Speaking of complexity funding, does anyone really believe that should be at 100% for virtual schools? The point of complexity funding is to provide schools with extra resources to assist with students who are facing extra challenges. It’s easy to envision ways that a physical school might make use of that money to help kids via extra teachers, counselors, tutoring, etc. I guess our legislators just trust that for-profit virtual schools need the same amount of money and will spend it to help kids rather than add it to their bottom line? That’s a lot of trust, especially considering the results we see coming out of these schools.


COVID as a cash grab

There's one more thing I have to address. In the Capital Chronicle article, House Speaker Huston claims virtual learning during the pandemic caused lawmakers to ‘see the light’ on funding virtual schools at 100%. He says this is because our traditional schools would’ve been in financial crises if they only received 85% of funding when forced to operate virtually due to COVID. This logic is so transparently terrible that it's hard not to find it personally insulting.

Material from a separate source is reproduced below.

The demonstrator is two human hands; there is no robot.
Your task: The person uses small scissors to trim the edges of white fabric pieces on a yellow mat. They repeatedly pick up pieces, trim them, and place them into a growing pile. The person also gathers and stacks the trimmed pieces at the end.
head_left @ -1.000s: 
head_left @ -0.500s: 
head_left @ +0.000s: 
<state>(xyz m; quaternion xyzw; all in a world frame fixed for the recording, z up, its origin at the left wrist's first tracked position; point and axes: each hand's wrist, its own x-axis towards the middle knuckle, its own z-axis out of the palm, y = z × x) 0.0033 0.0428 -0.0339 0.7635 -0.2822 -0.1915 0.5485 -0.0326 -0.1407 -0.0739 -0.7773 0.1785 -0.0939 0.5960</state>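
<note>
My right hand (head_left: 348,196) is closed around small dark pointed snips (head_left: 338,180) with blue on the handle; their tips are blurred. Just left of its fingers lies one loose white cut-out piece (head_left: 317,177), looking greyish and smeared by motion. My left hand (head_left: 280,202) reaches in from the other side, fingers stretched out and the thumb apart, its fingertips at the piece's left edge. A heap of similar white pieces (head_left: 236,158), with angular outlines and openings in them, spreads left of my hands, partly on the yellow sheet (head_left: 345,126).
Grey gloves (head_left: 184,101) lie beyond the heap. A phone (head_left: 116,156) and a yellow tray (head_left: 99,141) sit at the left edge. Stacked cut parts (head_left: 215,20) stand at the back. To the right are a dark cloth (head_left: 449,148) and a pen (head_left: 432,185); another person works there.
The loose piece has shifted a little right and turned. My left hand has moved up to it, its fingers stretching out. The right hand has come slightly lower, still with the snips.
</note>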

I know next to nothing about House Speaker Huston, but I’m pretty confident he’s smart enough to understand there’s a big difference between the costs of a physical school being forced to temporarily offer virtual instruction while maintaining all of its existing financial obligations and the costs of a wholly virtual school. I’m also pretty sure he’s smart enough to know that a unique crisis caused by a once-in-a-lifetime pandemic could be addressed with targeted legislation to help physical schools through it, as opposed to permanently changing how we fund virtual schools.


In closing

This page may seem pretty harsh on virtual schools, but it’s not that I don’t think they can serve a purpose. I just refuse to accept on faith, with no evidence, the extremely counterintuitive claim that the costs of running them are even close to the costs of running traditional schools.


I also think that the past several years have pretty definitively demonstrated two things to us: 1) students benefit from schools being able to go virtual in the short term, whether it’s for inclement weather or a public health crisis and 2) in-person instruction provides the vast majority of kids with far superior outcomes to virtual instruction.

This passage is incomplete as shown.